Activity:
Pictures do not belong in your copy. Repeat all the other data exactly.

Information supplied:
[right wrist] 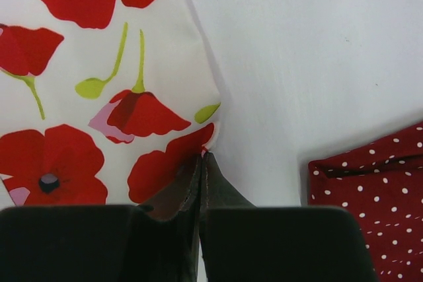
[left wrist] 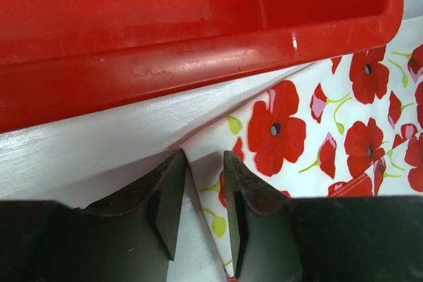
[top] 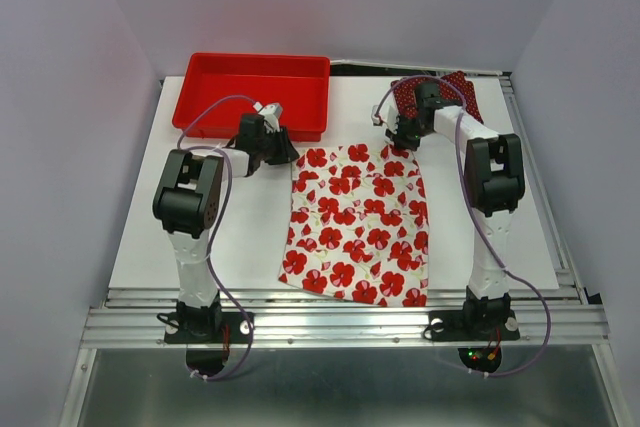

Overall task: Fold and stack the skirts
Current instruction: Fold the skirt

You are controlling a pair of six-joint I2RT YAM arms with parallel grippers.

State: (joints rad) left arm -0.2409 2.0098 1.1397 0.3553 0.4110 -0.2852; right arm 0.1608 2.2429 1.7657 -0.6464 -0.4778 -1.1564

Solution to the exercise:
[right wrist] 
[left wrist] 
[top] 

Overall task: Fold and stack the skirts
Current instruction: Fold the skirt

You are controlling a pair of six-joint I2RT YAM arms with parallel grippers.

State: (joints rad) left arm -0.2409 2.0098 1.1397 0.3553 0.4110 -0.2852; right arm 0.1608 2.2429 1.7657 -0.6464 -0.4778 -1.1564

The answer is finished.